The 3 Biggest Unlocks From OpenAI Dev Day
The 60%+ reduction in price doesn't even make the cut
Today was the big day of OpenAI’s first Dev Day event.
Before we dig in, quick disclosures:
1. I’ve been a long-time fan of OpenAI — and am also an investor.
2. I have been tinkering with alpha versions of the APIs for a little while now.
Here’s what I’m personally most excited about.
#1 Memory/Thread Management
If you’ve done any development of a chat bot (like ChatSpot.com) using GPT, you’ve likely wanted to implement some sort of “memory” so that users can have a conversation with your chat bot (similar to what can be done in ChatGPT). This allows users to ask “follow-up” questions.

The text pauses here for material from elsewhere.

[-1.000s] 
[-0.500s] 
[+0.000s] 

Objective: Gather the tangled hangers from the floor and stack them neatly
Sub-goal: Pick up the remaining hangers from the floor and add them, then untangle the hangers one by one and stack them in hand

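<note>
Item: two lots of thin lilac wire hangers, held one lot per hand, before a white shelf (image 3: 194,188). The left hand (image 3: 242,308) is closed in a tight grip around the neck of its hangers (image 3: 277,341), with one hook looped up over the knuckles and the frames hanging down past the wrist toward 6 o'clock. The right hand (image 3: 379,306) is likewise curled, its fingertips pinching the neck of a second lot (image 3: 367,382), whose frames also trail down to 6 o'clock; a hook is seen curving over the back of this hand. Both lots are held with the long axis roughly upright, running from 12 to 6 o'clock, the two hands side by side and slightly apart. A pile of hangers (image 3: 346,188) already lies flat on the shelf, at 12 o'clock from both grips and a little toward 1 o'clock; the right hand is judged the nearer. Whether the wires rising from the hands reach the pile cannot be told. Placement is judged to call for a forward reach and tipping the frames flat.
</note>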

The problem is that implementing such memory is non-trivial. First off, all memory has to be squeezed into the context window and it’s often hard to know a priori how much context window you should be consuming for the memory vs. the prompt output. Then, you likely need to “summarize” some of the conversation in order to compress more of the previous conversation into the context window. And, if the kinds of things you have in memory is actually data (like the results of a data query), life is really hard, because there’s no good way to summarize that.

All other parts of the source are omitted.